Vor Verhandlungsbeginn hatten Mitglieder eines Arbeitskreises "Angreifbare Traditionspflege" auf Flugblättern Anklage auch gegen alle anderen in Italien wegen Kriegsverbrechen zu lebenslanger Haft verurteilten deutschen Ex-Soldaten gefordert. Der Angeklagte ist vor zwei Jahren in Abwesenheit von einem italienischen Gericht zu lebenslangem Freiheitsentzug verurteilt worden.

2004 kam Fall ins Rollen
Erst durch das damalige Rechtshilfeersuchen sei die Münchner Staatsanwaltschaft 2004 auf den Fall aufmerksam geworden, berichtete Anklagevertreter Hans-Joachim Lutz am Rande der Verhandlung. Anfang dieses Jahres wurde der ehemalige Kompanieführer angeklagt. Der Arbeitskreis will den Prozess ständig beobachten. Auch eine Reihe von Neonazis interessiert sich für das Verfahren.

Laut Anklage waren am 26. Juni 1944 zwei Pioniere des Bataillons 818 in einem Hinterhalt von Partisanen ums Leben gekommen. Tags darauf soll der Vergeltungsschlag gegen Mitglieder der Zivilbevölkerung gefallen sein. In dem gesprengten Haus überlebte nur ein Jugendlicher. Der heute 80-Jährige soll am 7. Oktober voraussichtlich mittels Videoschaltung gehört werden.

Der Angeklagte bestreitet nach den Worten des Verteidigers jede Kenntnis von dem "Vorfall". Er sei gar nicht am Tatort gewesen, sondern habe im fraglichen Zeitraum die Instandsetzung einer gesprengten Brücke geleitet.

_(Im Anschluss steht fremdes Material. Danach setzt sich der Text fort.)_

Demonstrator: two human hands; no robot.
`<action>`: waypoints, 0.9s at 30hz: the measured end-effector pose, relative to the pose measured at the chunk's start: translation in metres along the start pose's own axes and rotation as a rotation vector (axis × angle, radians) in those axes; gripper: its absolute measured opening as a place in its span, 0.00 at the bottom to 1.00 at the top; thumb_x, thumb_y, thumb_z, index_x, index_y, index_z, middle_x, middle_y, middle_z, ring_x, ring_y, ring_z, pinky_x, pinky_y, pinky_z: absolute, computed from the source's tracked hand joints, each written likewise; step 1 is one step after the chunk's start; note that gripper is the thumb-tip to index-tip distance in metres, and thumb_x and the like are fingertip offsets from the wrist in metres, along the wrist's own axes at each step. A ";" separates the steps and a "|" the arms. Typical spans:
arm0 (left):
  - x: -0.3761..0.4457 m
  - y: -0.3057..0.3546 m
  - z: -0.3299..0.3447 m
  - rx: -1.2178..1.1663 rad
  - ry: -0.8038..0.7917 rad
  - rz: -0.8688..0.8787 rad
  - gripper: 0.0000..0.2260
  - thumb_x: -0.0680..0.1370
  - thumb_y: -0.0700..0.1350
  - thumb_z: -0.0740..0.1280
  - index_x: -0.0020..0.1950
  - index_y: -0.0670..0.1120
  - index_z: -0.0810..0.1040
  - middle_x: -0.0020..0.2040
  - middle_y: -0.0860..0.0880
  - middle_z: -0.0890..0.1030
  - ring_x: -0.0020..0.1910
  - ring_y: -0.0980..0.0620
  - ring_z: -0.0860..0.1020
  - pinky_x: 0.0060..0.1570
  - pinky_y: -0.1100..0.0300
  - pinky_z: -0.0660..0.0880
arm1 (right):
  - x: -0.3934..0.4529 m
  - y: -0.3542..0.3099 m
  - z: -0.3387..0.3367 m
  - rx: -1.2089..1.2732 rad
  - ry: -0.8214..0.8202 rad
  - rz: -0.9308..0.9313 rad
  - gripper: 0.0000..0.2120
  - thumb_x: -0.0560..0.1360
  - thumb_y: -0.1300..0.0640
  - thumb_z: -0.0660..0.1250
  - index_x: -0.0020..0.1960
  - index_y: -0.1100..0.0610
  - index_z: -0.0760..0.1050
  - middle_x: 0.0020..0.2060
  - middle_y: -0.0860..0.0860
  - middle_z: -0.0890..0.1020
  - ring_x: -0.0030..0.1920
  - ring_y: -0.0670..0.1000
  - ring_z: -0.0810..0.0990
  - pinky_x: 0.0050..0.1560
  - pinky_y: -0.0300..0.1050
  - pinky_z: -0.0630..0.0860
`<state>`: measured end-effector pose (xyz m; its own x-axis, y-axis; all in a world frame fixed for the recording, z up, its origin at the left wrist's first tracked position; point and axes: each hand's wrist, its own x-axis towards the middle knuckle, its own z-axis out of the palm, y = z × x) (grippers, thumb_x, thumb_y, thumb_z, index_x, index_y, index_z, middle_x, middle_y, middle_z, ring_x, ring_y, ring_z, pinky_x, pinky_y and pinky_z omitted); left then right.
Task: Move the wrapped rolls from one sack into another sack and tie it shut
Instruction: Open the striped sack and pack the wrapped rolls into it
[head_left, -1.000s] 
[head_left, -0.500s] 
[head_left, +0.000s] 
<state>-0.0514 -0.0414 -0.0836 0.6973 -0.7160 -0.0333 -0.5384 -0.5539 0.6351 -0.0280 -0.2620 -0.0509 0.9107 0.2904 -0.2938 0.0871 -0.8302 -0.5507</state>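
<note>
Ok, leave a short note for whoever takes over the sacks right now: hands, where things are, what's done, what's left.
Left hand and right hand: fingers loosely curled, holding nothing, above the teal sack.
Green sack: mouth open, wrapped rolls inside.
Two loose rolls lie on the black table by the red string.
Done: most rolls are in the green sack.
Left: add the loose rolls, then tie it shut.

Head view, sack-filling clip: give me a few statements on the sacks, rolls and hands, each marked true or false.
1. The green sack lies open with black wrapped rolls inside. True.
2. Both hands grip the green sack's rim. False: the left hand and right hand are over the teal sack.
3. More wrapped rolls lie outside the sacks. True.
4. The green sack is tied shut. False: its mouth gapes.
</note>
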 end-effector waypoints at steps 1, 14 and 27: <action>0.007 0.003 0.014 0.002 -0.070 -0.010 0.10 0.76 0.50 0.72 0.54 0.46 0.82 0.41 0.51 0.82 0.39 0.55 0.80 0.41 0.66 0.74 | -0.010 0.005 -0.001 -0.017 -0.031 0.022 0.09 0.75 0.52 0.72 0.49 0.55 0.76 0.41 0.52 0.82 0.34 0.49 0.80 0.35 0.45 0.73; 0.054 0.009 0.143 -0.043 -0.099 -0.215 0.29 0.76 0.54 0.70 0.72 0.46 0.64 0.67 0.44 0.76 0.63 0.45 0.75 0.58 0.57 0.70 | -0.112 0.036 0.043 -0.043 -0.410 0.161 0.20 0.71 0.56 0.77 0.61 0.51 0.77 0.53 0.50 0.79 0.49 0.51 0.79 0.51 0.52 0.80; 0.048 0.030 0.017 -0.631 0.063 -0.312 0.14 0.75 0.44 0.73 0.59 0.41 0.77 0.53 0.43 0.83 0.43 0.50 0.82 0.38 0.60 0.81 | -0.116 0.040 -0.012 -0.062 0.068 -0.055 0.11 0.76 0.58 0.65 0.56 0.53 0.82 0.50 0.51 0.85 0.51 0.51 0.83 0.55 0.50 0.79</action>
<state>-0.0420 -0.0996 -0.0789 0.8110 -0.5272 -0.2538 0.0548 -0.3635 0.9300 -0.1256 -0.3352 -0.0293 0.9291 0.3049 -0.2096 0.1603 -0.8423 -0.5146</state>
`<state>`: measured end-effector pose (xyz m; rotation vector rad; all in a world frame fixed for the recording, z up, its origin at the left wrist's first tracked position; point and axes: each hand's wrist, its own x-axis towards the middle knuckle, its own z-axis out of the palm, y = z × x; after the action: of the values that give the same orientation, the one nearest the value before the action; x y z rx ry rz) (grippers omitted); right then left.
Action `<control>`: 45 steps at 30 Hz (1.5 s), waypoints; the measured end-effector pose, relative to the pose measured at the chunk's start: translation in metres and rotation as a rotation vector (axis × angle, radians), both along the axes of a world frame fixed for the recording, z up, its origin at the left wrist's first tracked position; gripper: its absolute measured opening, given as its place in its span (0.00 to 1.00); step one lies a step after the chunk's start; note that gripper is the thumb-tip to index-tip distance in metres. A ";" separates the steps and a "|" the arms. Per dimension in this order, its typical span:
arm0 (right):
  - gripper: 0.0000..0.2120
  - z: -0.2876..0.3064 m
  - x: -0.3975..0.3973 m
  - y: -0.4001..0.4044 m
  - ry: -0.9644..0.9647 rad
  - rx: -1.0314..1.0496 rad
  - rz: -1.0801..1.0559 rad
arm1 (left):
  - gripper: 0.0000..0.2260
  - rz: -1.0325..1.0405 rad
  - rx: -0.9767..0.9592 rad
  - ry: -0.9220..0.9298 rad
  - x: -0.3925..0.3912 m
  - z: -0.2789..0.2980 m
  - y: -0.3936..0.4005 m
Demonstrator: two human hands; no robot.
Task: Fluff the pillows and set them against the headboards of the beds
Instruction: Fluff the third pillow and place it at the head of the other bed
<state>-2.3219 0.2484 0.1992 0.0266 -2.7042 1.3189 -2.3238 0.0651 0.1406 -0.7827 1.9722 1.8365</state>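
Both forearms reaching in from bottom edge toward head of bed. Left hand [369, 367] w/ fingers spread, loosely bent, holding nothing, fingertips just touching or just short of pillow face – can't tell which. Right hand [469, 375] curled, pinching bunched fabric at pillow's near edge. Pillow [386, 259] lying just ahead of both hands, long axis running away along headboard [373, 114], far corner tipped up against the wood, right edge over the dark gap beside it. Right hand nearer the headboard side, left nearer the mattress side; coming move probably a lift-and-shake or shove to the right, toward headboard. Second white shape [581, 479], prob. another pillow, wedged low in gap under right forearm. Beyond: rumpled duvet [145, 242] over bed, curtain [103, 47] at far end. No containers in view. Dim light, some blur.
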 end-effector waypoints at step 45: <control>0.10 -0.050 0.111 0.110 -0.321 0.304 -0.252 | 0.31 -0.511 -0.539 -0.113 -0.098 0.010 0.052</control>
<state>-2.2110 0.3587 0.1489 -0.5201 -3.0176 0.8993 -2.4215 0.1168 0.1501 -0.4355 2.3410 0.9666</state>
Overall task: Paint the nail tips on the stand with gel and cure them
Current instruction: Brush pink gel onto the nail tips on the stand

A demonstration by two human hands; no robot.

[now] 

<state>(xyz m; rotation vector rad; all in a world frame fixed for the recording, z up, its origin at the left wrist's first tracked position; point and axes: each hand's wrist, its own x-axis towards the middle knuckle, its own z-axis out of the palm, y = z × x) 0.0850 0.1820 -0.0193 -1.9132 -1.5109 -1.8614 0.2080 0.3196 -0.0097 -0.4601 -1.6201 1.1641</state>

Dieser Befehl habe "oberste Priorität" gehabt, seine Missachtung wäre "streng bestraft worden". Die Staatsanwaltschaft könne keinen Augen- oder Ohrenzeugen für die Anwesenheit des Angeklagten bei dem gesprengten Haus und für seinen Befehl zu dem Massaker benennen, rügte der Anwalt. Im Übrigen bezweifle er die Verhandlungsfähigkeit des Greises und behalte sich einen Antrag auf Einstellung des Verfahrens vor.

Prozess wird Ende September fortgesetzt
Mitverteidiger Rainer Thesen, ein Oberst der Reserve, hat die Ladung seines früheren Vorgesetzten Oberst a.D. Klaus Hammel als militärhistorischer Gutachter beantragt. Ein Sachverständiger in diesem Prozess müsse "die berufliche Qualifikation eines Generalstabsoffiziers" haben. Hammel habe "kriegsgeschichtliche Forschungsarbeiten" insbesondere über den Kriegsschauplatz Italien veröffentlicht. Der Sachverständige werde darlegen, dass sich zur Tatzeit am Tatort Truppen des gestürzten Diktators Benito Mussolini befunden hätten, die möglicherweise für das Massaker verantwortlich seien. Der Prozess wird am 29. September fortgesetzt.